Hal yang sama juga berlaku bagi perusahaan. Perusahaan yang ingin bekerja sama bisa dengan mudah melirik nilai poin sosial bakal partnernya. Yang buruk, sebaiknya jangan diladeni.
Bagi institusi pemerintah, lebih mudah lagi sistem kerjanya nanti. Perusahaan bandel yang harus sering diawasi adalah mereka yang poin kreditnya rendah. Yang tinggi, tidak perlu terlalu dikhwatirkan.
Tapi, sistem ini bukannya tanpa sanggahan. Adalah Samantha Hoffman dari Australian Strategic Policy. Ia mengatakan jika sistem ini adalah ambisi dari Partai Komunis China untuk menancapkan kekuasaannya.

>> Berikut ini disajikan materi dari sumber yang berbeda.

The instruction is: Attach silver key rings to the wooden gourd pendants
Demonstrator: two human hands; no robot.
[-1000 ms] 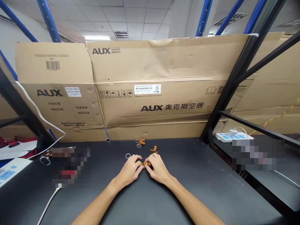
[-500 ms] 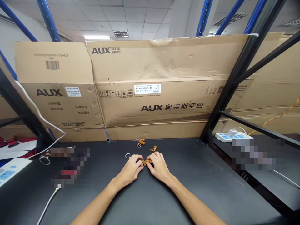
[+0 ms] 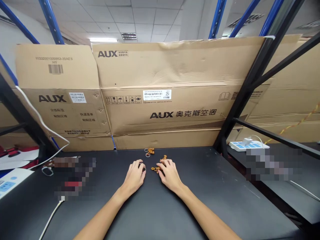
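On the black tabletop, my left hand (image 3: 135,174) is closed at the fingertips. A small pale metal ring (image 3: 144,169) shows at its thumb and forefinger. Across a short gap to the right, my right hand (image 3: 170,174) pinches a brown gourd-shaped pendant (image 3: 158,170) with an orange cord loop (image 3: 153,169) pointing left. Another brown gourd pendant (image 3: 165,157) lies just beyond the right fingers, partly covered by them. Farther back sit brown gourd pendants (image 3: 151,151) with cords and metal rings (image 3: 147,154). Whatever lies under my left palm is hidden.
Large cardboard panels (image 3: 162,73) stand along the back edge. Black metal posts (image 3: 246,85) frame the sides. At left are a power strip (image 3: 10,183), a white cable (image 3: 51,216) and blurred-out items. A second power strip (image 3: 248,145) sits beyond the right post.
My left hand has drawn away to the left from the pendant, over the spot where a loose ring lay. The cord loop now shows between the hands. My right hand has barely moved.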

Sebagai pemerintah dan juga partai penguasa, PKC akan dengan mudah menggunakan teknologi untuk menyatukan ekonomi, sosial, dan politik dalam sebuah kelikan jari. Untungnya Samantha bukan orang China, kalau tidak maka bisa dipastikan ia susah beli tiket bis.
Bisakah Anda bayangkan jika sistem poin sosial ini diterapkan di Indonesia. Mungkin hape-hape bunyinya pada melengking semua ya, kali?